With increasing interest in nanotechnology, development of nanofibers (n-fibers) by using the technique of electrospinning is gaining new momentum. Among important potential applications of n-fiber-based structures, scaffolds for tissue-engineering represent an advancing front. Nanoscaffolds (n-scaffolds) are closer to natural extracellular matrix (ECM) and its nanoscale fibrous structure. Although the technique of electrospinning is relatively old, various improvements have been made in the last decades to explore the spinning of submicron fibers from biodegradable polymers and to develop also multifunctional drug-releasing and bioactive scaffolds. Various factors can affect the properties of resulting nanostructures that can be classified into three main categories, namely: (1) Substrate related, (2) Apparatus related, and (3) Environment related factors. Developed n-scaffolds were tested for their cytocompatibility using different cell models and were seeded with cells for to develop tissue engineering constructs. Most importantly, studies have looked at the potential of using n-scaffolds for the development of blood vessels. There is a large area ahead for further applications and development of the field. For instance, multifunctional scaffolds that can be used as controlled delivery system do have a potential and have yet to be investigated for engineering of various tissues. So far, in vivo data on n-scaffolds are scarce, but in future reports are expected to emerge. With the convergence of the fields of nanotechnology, drug release and tissue engineering, new solutions could be found for the current limitations of tissue engineering scaffolds, which may enhance their functionality upon in vivo implantation. In this paper electrospinning process, factors affecting it, used polymers, developed n-scaffolds and their characterization are reviewed with focus on application in tissue engineering.
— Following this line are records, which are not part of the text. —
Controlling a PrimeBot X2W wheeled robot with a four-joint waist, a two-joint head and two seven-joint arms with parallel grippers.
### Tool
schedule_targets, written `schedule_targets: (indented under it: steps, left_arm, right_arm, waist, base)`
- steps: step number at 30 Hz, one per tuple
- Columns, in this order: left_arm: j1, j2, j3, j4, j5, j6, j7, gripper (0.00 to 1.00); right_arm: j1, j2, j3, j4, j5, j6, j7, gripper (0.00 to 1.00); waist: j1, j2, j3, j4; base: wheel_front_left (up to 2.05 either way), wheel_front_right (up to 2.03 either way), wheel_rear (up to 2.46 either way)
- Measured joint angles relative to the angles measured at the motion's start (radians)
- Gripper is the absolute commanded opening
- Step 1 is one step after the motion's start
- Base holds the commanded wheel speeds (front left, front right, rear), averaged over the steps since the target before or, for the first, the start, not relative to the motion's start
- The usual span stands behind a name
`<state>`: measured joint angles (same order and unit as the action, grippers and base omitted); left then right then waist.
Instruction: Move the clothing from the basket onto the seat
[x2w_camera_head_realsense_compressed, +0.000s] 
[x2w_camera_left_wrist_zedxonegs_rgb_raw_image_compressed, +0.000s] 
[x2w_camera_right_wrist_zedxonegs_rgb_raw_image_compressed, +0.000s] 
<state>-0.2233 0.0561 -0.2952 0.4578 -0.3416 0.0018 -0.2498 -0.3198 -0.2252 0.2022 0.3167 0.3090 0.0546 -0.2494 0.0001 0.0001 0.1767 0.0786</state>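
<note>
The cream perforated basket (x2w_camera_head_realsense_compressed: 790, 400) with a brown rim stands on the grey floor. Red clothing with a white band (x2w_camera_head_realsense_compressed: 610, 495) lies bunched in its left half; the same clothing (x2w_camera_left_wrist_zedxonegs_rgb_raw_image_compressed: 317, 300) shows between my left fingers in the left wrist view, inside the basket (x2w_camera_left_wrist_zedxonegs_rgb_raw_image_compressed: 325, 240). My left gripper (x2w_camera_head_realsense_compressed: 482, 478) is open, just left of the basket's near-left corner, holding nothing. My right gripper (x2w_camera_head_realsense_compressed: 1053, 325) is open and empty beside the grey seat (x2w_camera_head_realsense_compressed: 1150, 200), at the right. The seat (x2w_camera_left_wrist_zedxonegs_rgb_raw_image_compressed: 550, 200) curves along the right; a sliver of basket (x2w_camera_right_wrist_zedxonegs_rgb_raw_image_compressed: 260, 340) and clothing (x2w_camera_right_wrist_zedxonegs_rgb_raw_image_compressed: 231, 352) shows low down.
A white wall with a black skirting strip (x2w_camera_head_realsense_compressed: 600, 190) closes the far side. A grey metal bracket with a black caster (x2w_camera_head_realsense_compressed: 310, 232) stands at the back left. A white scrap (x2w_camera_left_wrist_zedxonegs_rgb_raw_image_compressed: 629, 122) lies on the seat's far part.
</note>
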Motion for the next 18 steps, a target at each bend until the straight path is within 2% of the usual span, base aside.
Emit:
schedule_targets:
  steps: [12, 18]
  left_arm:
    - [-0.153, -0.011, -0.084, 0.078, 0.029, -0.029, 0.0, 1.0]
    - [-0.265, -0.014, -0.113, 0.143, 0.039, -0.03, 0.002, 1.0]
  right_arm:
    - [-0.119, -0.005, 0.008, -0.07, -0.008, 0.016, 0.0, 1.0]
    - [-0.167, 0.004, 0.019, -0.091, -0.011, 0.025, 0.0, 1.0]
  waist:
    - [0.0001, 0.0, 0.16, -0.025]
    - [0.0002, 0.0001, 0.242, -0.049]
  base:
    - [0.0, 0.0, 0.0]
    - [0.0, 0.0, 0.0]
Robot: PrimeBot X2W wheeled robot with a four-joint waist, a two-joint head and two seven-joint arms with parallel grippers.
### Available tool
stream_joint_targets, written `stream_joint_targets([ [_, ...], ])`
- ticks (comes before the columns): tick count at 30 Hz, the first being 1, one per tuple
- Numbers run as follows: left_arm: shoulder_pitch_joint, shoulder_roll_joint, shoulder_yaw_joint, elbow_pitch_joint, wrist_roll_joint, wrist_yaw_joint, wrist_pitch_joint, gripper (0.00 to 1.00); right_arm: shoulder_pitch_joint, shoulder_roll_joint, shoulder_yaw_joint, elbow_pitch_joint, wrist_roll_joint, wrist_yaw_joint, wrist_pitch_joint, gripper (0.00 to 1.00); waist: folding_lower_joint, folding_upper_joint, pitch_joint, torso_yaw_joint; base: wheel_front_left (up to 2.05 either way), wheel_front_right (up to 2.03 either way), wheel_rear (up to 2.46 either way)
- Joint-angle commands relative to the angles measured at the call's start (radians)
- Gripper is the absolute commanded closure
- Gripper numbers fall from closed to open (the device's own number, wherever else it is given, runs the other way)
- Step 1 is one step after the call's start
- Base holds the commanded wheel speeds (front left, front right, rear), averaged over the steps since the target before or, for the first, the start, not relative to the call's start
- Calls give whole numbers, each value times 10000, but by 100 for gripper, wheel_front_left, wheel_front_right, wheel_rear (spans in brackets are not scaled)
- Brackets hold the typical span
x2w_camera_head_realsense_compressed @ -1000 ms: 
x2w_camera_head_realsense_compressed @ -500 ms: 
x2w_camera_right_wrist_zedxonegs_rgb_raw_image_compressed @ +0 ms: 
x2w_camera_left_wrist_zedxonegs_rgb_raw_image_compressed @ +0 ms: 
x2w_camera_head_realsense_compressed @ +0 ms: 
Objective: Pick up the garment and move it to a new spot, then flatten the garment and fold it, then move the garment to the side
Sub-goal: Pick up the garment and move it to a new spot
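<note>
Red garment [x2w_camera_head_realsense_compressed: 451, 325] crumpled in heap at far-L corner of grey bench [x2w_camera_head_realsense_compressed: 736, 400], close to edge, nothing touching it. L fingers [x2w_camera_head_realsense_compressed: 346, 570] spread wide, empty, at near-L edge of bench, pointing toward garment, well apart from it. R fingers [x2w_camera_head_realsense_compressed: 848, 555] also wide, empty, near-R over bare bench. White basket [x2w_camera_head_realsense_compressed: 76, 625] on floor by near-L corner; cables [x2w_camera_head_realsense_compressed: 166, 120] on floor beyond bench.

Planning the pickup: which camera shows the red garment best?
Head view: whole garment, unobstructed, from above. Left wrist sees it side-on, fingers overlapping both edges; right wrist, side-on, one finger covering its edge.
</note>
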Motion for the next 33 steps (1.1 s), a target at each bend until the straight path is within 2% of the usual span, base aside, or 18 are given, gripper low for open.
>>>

Development of diclofenac sodium releasing bio-erodible polymeric nanomats.

Application of nanofiber-based nanomats in medicine is attractive and thanks to the 3D nanostructure and the high surface to volume ratio they are excellent for local controlled drug delivery. The use of bioactive bioerodible polymers for developing drug delivery nanomats may allow for drug release and targeting control. Objective of the current study was to evaluate the suitability of bioerodible polymeric material based on n-butyl hemiester of [poly(maleic anhydride-alt-2-methoxyethyl vinyl ether)] (PAM14) for the preparation of nanomats for controlled administration of anti-inflammatory, diclofenac sodium (DS) drug. Samples were prepared using different polymer concentrations (5-10%) in either ethanol or acetic acid as solvent. Morphology was investigated by using scanning electron microscopy (SEM). Thermal analysis such as differential scanning calorimetry (DSC) was performed to detect effect on polymer arrangement. DS localization in electrospun nanomats was evaluated by using electron back scattering microanalysis, based on the detection of chlorine, and drug release kinetics was assessed using UV-Vis. Average fiber diameter resulted in the range of 100 nm to 1.0 microm and a homogeneous distribution of the loaded drug into the fibers was observed. The DS release was immediate and despite the preliminary nature of the performed electrospinning experiments, the achieved results appear promising for the future development of a novel system for the controlled and targeted administration of drug and active agent.